▶ Work item: Output the records in full, exactly as given.

++++ Records to use

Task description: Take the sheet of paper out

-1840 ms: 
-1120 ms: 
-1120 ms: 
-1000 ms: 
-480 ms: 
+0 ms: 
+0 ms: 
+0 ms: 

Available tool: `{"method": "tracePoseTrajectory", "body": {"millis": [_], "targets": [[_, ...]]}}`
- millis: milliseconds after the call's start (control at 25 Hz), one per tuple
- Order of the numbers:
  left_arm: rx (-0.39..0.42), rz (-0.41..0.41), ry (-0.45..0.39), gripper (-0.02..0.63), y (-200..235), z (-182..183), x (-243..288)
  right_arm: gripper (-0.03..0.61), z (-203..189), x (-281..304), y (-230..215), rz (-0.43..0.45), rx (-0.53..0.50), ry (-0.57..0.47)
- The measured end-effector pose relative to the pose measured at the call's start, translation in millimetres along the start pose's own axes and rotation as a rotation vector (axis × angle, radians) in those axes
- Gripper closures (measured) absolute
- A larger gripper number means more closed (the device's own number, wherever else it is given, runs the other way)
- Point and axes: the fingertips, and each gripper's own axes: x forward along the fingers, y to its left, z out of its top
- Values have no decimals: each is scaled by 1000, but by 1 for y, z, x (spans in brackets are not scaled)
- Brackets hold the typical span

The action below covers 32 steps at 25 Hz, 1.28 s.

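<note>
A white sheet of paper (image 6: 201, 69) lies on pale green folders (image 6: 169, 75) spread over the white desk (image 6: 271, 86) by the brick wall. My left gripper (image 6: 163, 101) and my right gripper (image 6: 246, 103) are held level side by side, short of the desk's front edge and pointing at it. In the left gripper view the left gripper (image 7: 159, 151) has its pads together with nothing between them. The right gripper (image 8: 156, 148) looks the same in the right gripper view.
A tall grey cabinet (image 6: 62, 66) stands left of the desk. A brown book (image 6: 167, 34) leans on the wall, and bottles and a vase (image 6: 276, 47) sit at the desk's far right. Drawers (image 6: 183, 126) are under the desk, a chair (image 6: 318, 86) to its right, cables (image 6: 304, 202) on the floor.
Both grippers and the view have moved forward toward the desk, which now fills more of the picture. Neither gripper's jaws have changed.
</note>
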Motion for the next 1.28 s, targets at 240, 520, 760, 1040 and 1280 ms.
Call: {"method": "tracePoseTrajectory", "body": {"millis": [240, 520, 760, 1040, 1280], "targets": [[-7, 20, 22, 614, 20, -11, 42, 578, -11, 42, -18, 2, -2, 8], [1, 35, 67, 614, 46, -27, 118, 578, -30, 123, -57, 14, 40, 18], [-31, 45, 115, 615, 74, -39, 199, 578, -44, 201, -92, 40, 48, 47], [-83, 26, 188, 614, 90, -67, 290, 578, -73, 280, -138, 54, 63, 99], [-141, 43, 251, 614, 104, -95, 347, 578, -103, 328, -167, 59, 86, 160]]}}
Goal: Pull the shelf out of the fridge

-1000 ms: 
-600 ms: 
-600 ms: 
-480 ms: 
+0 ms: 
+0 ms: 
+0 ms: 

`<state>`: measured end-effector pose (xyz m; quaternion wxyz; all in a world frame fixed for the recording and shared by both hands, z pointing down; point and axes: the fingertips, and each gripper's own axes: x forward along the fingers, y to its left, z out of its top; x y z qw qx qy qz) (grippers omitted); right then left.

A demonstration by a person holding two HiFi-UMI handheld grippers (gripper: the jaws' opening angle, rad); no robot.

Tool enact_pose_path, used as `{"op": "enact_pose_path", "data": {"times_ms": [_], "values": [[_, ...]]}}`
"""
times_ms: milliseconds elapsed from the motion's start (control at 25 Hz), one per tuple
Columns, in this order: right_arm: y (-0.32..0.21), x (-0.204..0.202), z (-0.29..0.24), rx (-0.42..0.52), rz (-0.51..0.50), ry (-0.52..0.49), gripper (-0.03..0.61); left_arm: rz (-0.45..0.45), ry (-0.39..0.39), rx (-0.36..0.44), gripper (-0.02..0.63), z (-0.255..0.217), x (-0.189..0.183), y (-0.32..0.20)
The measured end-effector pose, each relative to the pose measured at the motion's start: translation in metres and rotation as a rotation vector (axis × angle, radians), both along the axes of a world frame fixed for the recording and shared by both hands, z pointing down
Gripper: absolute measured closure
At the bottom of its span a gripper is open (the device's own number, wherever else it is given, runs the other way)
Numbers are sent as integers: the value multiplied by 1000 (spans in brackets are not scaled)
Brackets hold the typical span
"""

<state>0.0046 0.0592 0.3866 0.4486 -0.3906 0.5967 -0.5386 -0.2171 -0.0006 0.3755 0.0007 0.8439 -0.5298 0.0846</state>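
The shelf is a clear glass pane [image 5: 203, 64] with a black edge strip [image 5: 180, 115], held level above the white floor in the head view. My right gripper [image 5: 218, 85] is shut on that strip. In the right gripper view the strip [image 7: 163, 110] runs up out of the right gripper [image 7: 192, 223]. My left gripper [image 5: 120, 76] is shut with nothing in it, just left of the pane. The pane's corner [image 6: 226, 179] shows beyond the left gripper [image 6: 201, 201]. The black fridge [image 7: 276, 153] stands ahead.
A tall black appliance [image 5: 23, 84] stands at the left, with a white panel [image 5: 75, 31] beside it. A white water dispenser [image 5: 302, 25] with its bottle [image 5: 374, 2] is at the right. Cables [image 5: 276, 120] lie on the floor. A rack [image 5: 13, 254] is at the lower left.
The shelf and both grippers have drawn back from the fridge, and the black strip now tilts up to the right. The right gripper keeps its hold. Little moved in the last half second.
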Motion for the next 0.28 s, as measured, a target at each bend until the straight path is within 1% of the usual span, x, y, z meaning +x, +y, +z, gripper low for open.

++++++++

▶ Result of the task:
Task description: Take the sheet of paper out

-1840 ms: 
-1120 ms: 
-1120 ms: 
-1000 ms: 
-480 ms: 
+0 ms: 
+0 ms: 
+0 ms: 

Available tool: `{"method": "tracePoseTrajectory", "body": {"millis": [_], "targets": [[_, ...]]}}`
- millis: milliseconds after the call's start (control at 25 Hz), one per tuple
- Order of the numbers:
  left_arm: rx (-0.39..0.42), rz (-0.41..0.41), ry (-0.45..0.39), gripper (-0.02..0.63), y (-200..235), z (-182..183), x (-243..288)
  right_arm: gripper (-0.03..0.61), z (-203..189), x (-281..304), y (-230..215), rz (-0.43..0.45), rx (-0.53..0.50), ry (-0.57..0.47)
- The measured end-effector pose relative to the pose measured at the call's start, translation in millimetres along the start pose's own axes and rotation as a rotation vector (axis × angle, radians) in those axes
- Gripper closures (measured) absolute
- A larger gripper number means more closed (the device's own number, wherever else it is given, runs the other way)
- Point and axes: the fingertips, and each gripper's own axes: x forward along the fingers, y to its left, z out of its top
- Values have no decimals: each is scaled by 1000, but by 1 for y, z, x (spans in brackets are not scaled)
- Brackets hold the typical span

The action below covers 32 steps at 25 Hz, 1.28 s.

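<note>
A white sheet of paper (image 6: 201, 69) lies on pale green folders (image 6: 169, 75) spread over the white desk (image 6: 271, 86) by the brick wall. My left gripper (image 6: 163, 101) and my right gripper (image 6: 246, 103) are held level side by side, short of the desk's front edge and pointing at it. In the left gripper view the left gripper (image 7: 159, 151) has its pads together with nothing between them. The right gripper (image 8: 156, 148) looks the same in the right gripper view.
A tall grey cabinet (image 6: 62, 66) stands left of the desk. A brown book (image 6: 167, 34) leans on the wall, and bottles and a vase (image 6: 276, 47) sit at the desk's far right. Drawers (image 6: 183, 126) are under the desk, a chair (image 6: 318, 86) to its right, cables (image 6: 304, 202) on the floor.
Both grippers and the view have moved forward toward the desk, which now fills more of the picture. Neither gripper's jaws have changed.
</note>
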Motion for the next 1.28 s, targets at 240, 520, 760, 1040 and 1280 ms.
Call: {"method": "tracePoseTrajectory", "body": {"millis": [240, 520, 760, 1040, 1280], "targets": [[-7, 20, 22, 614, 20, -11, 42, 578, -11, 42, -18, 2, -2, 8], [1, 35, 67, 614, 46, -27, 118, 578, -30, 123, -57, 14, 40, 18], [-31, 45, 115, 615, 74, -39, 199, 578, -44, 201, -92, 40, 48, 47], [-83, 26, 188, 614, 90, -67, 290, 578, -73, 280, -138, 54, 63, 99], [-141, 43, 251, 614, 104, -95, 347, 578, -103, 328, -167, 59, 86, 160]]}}
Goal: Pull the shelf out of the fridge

-1000 ms: 
-600 ms: 
-600 ms: 
-480 ms: 
+0 ms: 
+0 ms: 
+0 ms: 

`<state>`: measured end-effector pose (xyz m; quaternion wxyz; all in a world frame fixed for the recording and shared by both hands, z pointing down; point and axes: the fingertips, and each gripper's own axes: x forward along the fingers, y to its left, z out of its top; x y z qw qx qy qz) (grippers omitted); right then left.

A demonstration by a person holding two HiFi-UMI handheld grippers (gripper: the jaws' opening angle, rad); no robot.

Tool enact_pose_path, used as `{"op": "enact_pose_path", "data": {"times_ms": [_], "values": [[_, ...]]}}`
"""
times_ms: milliseconds elapsed from the motion's start (control at 25 Hz), one per tuple
Columns, in this order: right_arm: y (-0.32..0.21), x (-0.204..0.202), z (-0.29..0.24), rx (-0.42..0.52), rz (-0.51..0.50), ry (-0.52..0.49), gripper (-0.03..0.61); left_arm: rz (-0.45..0.45), ry (-0.39..0.39), rx (-0.36..0.44), gripper (-0.02..0.63), z (-0.255..0.217), x (-0.189..0.183), y (-0.32..0.20)
The measured end-effector pose, each relative to the pose measured at the motion's start: translation in metres and rotation as a rotation vector (axis × angle, radians), both along the axes of a world frame fixed for the recording and shared by both hands, z pointing down
Gripper: absolute measured closure
At the bottom of its span a gripper is open (the device's own number, wherever else it is given, runs the other way)
Numbers are sent as integers: the value multiplied by 1000 (spans in brackets are not scaled)
Brackets hold the typical span
"""

<state>0.0046 0.0592 0.3866 0.4486 -0.3906 0.5967 -0.5386 -0.2171 -0.0006 0.3755 0.0007 0.8439 -0.5298 0.0846</state>
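The shelf is a clear glass pane [image 5: 203, 64] with a black edge strip [image 5: 180, 115], held level above the white floor in the head view. My right gripper [image 5: 218, 85] is shut on that strip. In the right gripper view the strip [image 7: 163, 110] runs up out of the right gripper [image 7: 192, 223]. My left gripper [image 5: 120, 76] is shut with nothing in it, just left of the pane. The pane's corner [image 6: 226, 179] shows beyond the left gripper [image 6: 201, 201]. The black fridge [image 7: 276, 153] stands ahead.
A tall black appliance [image 5: 23, 84] stands at the left, with a white panel [image 5: 75, 31] beside it. A white water dispenser [image 5: 302, 25] with its bottle [image 5: 374, 2] is at the right. Cables [image 5: 276, 120] lie on the floor. A rack [image 5: 13, 254] is at the lower left.
The shelf and both grippers have drawn back from the fridge, and the black strip now tilts up to the right. The right gripper keeps its hold. Little moved in the last half second.
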Motion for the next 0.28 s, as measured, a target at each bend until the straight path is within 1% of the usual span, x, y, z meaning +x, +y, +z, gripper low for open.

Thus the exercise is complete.